You should use select() to check if data is available before reading from stdin:
void handler (int arg) {
    // handle signal
}
int main (void) {
    char buf[100];
    signal(SIGINT, handler);
    do {
       fd_set f;
       FD_ZERO(&f);
       FD_SET(fileno(stdin), &f);
       int st = select(fileno(stdin)+1, &f, NULL, NULL, NULL);
       if (st == 1) {
          fgets(buf, sizeof(buf), stdin);
          // Handle input
       }
    } while (st >= 0);
    exit(EXIT_SUCCESS);
}
select() will return with -1 (errno EINTR) after returning from the signal handler whereas the read() (invoked by (f)gets) would be automatically resumed.

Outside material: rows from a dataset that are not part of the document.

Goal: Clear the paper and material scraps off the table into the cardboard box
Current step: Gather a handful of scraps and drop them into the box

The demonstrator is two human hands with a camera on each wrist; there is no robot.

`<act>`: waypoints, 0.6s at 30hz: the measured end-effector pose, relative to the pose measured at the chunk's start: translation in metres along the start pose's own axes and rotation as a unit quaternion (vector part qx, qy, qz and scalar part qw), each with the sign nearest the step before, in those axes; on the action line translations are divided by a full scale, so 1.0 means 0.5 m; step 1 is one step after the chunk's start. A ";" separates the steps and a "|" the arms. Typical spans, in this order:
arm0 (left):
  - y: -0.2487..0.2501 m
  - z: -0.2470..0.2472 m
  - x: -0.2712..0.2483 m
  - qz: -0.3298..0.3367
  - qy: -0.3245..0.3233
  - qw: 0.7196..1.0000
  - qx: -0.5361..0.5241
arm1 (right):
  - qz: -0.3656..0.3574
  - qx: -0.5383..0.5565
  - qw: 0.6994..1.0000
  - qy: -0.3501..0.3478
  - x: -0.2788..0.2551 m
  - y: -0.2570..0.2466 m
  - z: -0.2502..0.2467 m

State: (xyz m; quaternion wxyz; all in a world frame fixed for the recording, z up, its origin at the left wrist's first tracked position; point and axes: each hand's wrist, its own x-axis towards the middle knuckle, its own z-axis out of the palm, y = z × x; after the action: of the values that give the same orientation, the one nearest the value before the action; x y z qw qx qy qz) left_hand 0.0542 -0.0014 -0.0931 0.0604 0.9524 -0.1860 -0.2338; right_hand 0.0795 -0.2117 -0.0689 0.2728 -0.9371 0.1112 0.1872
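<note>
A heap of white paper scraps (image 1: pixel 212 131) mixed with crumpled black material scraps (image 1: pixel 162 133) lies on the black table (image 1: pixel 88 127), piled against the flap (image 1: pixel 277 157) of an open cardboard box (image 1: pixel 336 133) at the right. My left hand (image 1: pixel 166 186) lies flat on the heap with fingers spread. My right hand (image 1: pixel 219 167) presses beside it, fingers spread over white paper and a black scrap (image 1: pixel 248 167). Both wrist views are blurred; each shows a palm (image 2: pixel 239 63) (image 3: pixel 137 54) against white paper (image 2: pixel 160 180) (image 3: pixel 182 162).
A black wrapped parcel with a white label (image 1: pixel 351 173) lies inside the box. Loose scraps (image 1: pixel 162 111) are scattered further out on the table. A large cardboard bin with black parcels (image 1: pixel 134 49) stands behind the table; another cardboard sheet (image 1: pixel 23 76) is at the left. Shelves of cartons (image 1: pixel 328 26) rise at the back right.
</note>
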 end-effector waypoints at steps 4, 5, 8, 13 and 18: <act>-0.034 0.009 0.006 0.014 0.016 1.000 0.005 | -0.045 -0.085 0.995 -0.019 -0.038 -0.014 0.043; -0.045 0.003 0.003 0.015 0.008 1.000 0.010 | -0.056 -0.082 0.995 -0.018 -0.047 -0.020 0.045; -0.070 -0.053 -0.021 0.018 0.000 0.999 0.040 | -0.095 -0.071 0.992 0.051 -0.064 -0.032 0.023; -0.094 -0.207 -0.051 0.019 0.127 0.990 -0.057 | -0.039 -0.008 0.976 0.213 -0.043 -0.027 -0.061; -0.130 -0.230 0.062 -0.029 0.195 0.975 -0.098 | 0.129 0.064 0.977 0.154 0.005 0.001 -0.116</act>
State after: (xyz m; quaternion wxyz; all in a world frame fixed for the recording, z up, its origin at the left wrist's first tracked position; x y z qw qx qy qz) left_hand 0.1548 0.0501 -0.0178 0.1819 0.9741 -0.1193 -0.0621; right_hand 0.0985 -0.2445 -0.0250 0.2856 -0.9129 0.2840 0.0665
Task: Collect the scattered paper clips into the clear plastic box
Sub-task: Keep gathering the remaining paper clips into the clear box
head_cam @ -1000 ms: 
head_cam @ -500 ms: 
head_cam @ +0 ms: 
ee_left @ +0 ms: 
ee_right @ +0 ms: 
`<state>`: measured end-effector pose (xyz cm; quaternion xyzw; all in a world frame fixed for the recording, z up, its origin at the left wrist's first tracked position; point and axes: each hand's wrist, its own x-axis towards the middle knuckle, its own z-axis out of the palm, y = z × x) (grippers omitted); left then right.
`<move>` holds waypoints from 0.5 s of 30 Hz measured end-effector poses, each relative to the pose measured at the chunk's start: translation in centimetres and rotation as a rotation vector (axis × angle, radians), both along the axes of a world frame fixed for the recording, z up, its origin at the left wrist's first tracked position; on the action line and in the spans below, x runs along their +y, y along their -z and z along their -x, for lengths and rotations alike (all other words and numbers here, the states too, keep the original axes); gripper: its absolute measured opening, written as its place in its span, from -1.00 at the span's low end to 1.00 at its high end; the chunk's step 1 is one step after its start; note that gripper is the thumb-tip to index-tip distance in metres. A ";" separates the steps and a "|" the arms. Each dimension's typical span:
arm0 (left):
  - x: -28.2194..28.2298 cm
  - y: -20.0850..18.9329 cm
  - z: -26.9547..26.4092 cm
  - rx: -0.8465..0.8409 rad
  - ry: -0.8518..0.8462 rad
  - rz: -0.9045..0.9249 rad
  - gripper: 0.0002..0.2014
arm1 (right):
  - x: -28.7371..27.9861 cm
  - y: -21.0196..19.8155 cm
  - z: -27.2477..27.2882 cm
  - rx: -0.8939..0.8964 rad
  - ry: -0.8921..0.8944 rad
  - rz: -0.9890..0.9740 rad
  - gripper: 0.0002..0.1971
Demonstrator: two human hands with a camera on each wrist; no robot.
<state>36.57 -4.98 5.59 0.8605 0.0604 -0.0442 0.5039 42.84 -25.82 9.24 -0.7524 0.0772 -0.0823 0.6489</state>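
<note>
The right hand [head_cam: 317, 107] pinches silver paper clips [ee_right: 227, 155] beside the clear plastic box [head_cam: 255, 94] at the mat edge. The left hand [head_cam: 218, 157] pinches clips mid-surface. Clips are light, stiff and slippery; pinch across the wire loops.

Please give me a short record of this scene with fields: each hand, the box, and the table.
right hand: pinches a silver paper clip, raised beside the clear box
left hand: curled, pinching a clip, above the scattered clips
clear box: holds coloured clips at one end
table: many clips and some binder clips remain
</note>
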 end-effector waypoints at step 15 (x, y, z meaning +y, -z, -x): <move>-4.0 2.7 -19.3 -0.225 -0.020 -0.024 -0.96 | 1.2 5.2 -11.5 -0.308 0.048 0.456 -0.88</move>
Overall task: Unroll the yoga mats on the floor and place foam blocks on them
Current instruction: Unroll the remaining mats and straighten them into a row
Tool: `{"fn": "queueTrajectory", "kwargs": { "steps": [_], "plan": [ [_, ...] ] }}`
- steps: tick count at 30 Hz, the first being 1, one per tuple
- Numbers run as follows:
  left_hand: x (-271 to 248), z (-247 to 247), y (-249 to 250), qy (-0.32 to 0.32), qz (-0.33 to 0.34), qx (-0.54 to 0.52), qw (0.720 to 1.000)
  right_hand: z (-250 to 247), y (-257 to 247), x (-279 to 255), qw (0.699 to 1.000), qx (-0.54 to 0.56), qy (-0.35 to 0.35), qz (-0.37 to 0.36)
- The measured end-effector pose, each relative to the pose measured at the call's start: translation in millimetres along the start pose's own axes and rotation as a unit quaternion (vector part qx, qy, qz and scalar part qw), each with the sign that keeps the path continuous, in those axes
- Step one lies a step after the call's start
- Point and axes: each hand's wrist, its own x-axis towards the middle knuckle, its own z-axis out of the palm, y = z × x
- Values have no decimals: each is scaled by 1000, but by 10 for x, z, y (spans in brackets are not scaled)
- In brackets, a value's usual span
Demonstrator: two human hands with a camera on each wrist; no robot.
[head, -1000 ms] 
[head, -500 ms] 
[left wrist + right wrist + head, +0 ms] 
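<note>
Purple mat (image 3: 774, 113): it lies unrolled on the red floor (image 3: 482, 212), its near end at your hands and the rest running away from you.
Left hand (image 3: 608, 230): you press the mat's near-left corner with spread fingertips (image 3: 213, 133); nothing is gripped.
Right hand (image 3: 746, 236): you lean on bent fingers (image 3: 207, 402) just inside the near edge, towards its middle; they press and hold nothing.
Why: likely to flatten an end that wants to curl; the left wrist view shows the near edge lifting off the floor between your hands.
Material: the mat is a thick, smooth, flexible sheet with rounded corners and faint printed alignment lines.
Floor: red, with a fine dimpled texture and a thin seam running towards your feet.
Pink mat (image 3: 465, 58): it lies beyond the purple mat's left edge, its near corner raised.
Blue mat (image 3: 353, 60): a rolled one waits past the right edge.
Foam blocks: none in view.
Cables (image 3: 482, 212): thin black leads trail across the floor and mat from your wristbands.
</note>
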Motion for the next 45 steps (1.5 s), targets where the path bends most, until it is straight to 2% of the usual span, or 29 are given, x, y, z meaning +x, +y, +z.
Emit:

With linux, there is another possibility using sigaction():
void handler (int arg) {
    // handle signal
}
int main (void) {
    char buf[100], *p;
    struct sigaction sa = { .sa_handler = handler, .sa_flags = 0, .sa_mask = 0 };
    sigaction(SIGINT, &sa, NULL);
    do {    
            p = fgets(buf, sizeof(buf), stdin);
            // handle input
    } while (p);
    printf("Byebye\n");
    exit(EXIT_SUCCESS);
}
Since the flag SA_RESTART is not specified in the sa_flags for the signal handler, a read() on a slow device (i.e. terminals, pipes, sockets) will return with -1 (EINTR), too (see also signal(7)).
While being a bit simpler, the behaviour may vary between the different unix-flavors (and even kernel-versions), so the first version is a safer and more portable/reliable way.